Grace confronts Richard with the feeling she has held her whole life that he chose piano over her. He cries and apologizes, but his voice production is now too slow to explain all his feelings. He writes another letter to his father explaining how much it hurt to be scorned because he was musical instead of athletic like his brothers. Karina interrupts to tell Richard his father has died. Richard, Grace, and Karina travel for the funeral. Afterward, the family gathers and must confront Richard’s ALS for the first time. His brothers reveal that they have followed his career with pride. Although their father left Richard out of his will, they will split it with Richard, as is right. Richard puts to rest his resentment against his father.

Karina finally agrees to go to New Orleans with Elise and her students while Grace watches Richard. Grace avoids her father, but one evening his right leg gives out and he falls face-first, breaking his nose. Grace is not strong enough to move him, so they both camp in the hallway. Richard finally apologizes for every way he has failed her, and she tells him she loves him. In New Orleans, Karina feels her identity as a jazz pianist reawaken. She realizes that she has used Richard’s career, Grace’s birth, Richard’s affairs, and now Richard’s illness as excuses to hide her fear of failing. When she returns, Richard sees a new lightness in her and recognizes again the fearless young woman he fell in love with decades before. Richard’s apartment finally sells, and Karina rescues his Steinway grand piano. He asks her to play jazz for him. One afternoon, Richard suddenly cannot breathe. He is placed on mechanical ventilation at the hospital.

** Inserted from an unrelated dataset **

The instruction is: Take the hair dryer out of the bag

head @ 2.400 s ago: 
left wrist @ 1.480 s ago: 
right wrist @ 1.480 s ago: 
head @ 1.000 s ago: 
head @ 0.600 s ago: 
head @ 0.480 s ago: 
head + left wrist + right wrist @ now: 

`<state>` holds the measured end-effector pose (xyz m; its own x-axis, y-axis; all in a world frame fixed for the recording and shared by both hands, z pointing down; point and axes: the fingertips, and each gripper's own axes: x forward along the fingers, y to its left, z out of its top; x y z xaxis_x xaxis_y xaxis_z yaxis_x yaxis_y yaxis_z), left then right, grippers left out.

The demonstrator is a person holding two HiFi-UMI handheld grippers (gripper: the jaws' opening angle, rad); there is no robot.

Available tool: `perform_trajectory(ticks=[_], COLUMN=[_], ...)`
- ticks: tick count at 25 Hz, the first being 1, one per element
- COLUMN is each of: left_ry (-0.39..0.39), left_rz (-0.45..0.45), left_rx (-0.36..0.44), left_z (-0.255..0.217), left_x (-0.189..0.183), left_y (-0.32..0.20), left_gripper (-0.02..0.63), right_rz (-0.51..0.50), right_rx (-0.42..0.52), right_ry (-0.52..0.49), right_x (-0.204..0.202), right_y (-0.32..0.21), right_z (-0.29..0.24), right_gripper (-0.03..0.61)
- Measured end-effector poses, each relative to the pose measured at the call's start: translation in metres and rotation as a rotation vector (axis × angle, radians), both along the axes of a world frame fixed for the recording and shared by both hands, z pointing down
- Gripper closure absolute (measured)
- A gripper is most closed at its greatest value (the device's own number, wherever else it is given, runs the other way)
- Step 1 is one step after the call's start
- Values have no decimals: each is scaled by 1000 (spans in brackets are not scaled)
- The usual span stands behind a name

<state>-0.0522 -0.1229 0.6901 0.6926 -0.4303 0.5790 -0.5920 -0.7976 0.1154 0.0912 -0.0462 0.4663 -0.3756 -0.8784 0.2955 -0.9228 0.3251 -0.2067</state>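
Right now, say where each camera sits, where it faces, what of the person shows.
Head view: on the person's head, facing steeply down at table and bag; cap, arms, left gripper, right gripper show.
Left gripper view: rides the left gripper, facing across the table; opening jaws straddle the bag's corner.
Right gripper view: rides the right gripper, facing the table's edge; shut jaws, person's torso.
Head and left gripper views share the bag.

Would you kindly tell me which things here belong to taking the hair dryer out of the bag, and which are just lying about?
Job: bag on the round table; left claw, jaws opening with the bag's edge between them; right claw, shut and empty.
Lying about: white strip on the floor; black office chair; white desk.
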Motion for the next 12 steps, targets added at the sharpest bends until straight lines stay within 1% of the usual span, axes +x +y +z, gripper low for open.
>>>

Richard has two choices: tracheostomy surgery and 24/7 care for the rest of his life as the disease continues to progress, or removal of external air supply until he dies naturally. He knows the choice is his life or Karina’s freedom. Karina avoids him for 24 hours, but when she returns his choice is “home.” She cries and thanks him. Grace and Bill arrive to witness Richard’s extubation. Karina plays Richard’s recording of Schumann’s Fantasie in C Major; he hopes she hears his apology and forgiveness in the passionate music.

Three days after leaving hospital, Richard spends most of his time sleeping. Karina sits by his side and finally reaches the forgiveness and apology she needed to give him, confronting her betrayal: while they were married, she lied that she was infertile, fearing that more children would trap her. She is playing Chopin on Richard’s piano when he dies. A week later, Karina finds a legacy message Richard recorded for her. In it, he says that his legacy will be Grace and Karina; he urges her to “Go-to New-York. Play-jazz. Life-your-life. Be-ha-ppy” (297).

In the back matter, the author urges readers to donate to ALS research and thanks the many people with ALS she met and formed friendships with. She reveals a new experimental treatment that could significantly slow ALS symptoms.